Friday, August 28, 2009

Crochet Lace Doiley Scarves



I'm frantically working in my studio to build up my inventory to take first to Art & Soul in Portland on Oct. 3rd and then I'll be selling at the Weavers' Guild of St. Louis annual show Nov. 5-7. A few weeks after I get home from that I'll be in some Christmas shows so I'm really under the gun to produce! These are some new designed scarves I'm working on. The pale blue/gray one pictured on the mannequin is completed. One is in the process of being layed out to sew and the other picture shows dyed pieces in various colors. Of course these are "wayward threads" using vintage crocheted doilies, curtain panels, and laces. I'm backing them with dyed gauze and may throw in some silk ribbons.






Saturday, August 22, 2009

Sandy's Work!



Sandy was a student in the hat making workshop at AU. She recently sent me pictures of her finished work, some of which she created after the class. She is so enthusiastic and has more ideas to make flower pins running through her head. I love this creativity and just had to post her photos.

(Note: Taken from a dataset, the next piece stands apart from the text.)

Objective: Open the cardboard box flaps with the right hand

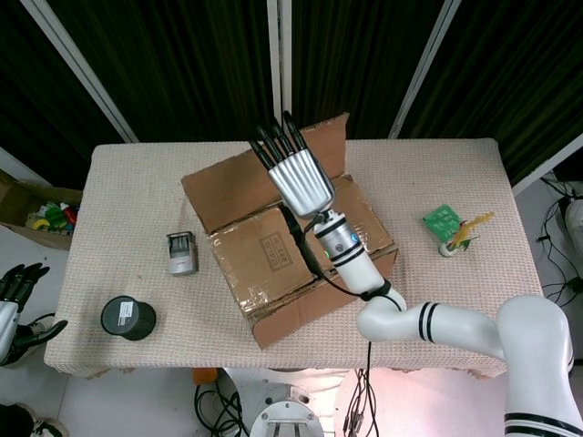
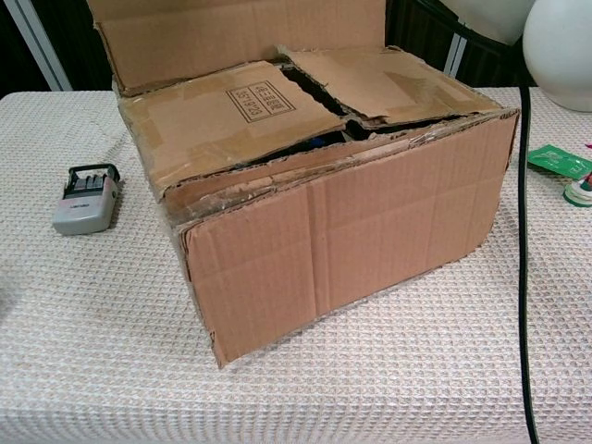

I worked on a "wayward threads" wedding stole the last couple of days and completed it.






I have so much to do and seems like such a little time to get it all accomplished.

Saturday, August 15, 2009

Outsider Hats to Dye for Class



If a woman rebels against high heeled shoes, she should take care to do it in a very smart hat. (George Bernard Shaw)

So many hats and only one head!

Beautify America. Wear a hat!



The hat class at Art Unraveled was a huge success. The first segment of the class students dyed silk fabrics and ribbons to make flower pins and create hat bands with. Jennifer Whitmer created the flower pin design which the students hand sewed and the third segment she led class in forming a hat out of a parasisal straw hat body called a hood. Here are pictures of students work from the dyed fabrics, to the flower pins, to the hats and then showing them fully embellished. You can see by the smiles on all the faces how pleased we were. What a fun group. We even had a woman who had never sewn before, Sandy, and look how marvelous her work turned out! It really is easy to make these hats and flowers if you have the desire!

These are some pictures of the dyed fabrics ready to begin creating hat embellishments.






Look at all the beautiful blooms that were created!






I don't know why I didn't get a picture of Kitty with her finished hat but here is her beautifully crafted flower pin!







The finished hats being proudly displayed.








Here is Sandy beaming in her new hat. I'm sorry I cut her flower pin off, can you still see it? I don't claim to be the best photographer and sometimes when teaching and getting caught up in it all I forget to take pics or I get partials like this one. At least I caught her wonderful smile (she's the one who had never sewn before so she had a lot to be smiling about!!).



(And for those who were in the class remember mums the word on the saran wrap episode!)

Thursday, August 13, 2009

The Drive Home from Phoenix


I have some photos to post of my trip to Sedona, to the art retreat,and other of my journey to and from Arizona but I have to load them from my camera still. I have stories to tell but will get to them later. My immediate thoughts are of the dry, barren, dusty fields I passed along the San Joaquin/Sacramento Valley as I was driving on highway 5 (or The 5 as southern Californians say). Acres and acres of unplanted fields. Acres and acres of dead and dyeing fruit and nut trees, some of which were toppled over to the ground. Desolate and sad. Every quarter mile or so were signs saying "Congress Created Dust Bowl". Farmers have been denied water rights that were once plentiful. It's a hugh dilemma since the water was denied to save the fish since the water table was being severely depleted.

Read this article and see the photos. Here's a paragraph from it.

"Farmers throughout this region echo the sentiment that politics, not the drought, is the problem. Most of California gets its water from a huge estuary called the Delta, where two big rivers join in the center of the valley. But so much water was being pumped out of the Delta that a tiny smelt there, an endangered species, is disappearing. So late last year, a federal judge ruled that the amount of water being delivered to the south had to be sharply cut back."

I've heard that salmon and other fish were dyeing from their habitat being diminished by low water levels, not just the smelt. So do we try to save the fish or the orchards and crops? I wondered why almond butter was $11.00 a jar. Food prices are going to skyrocket and how much will get imported to other states?

"One out of every six jobs in California is tied to agriculture in some way. California has the largest agricultural economy in the nation; half of the nation’s fruits, nuts, and vegetables are grown here. About 20% of the nation’s milk supply comes from California; 92% of all grapes grown in the United States are grown here. Cotton, foliage and flowers are also in the top 10 agricultural commodities produced in California. Fresno is the most productive county in the nation, with an agricultural worth of 3.5 billion dollars in 2000."

Fresno is in the middle of the region that is now turning into a dust bowl. Think how the Joad family fled the nations dust bowl to come to California in "The Grapes of Wrath" and now we must wonder if that sequence may be reversed?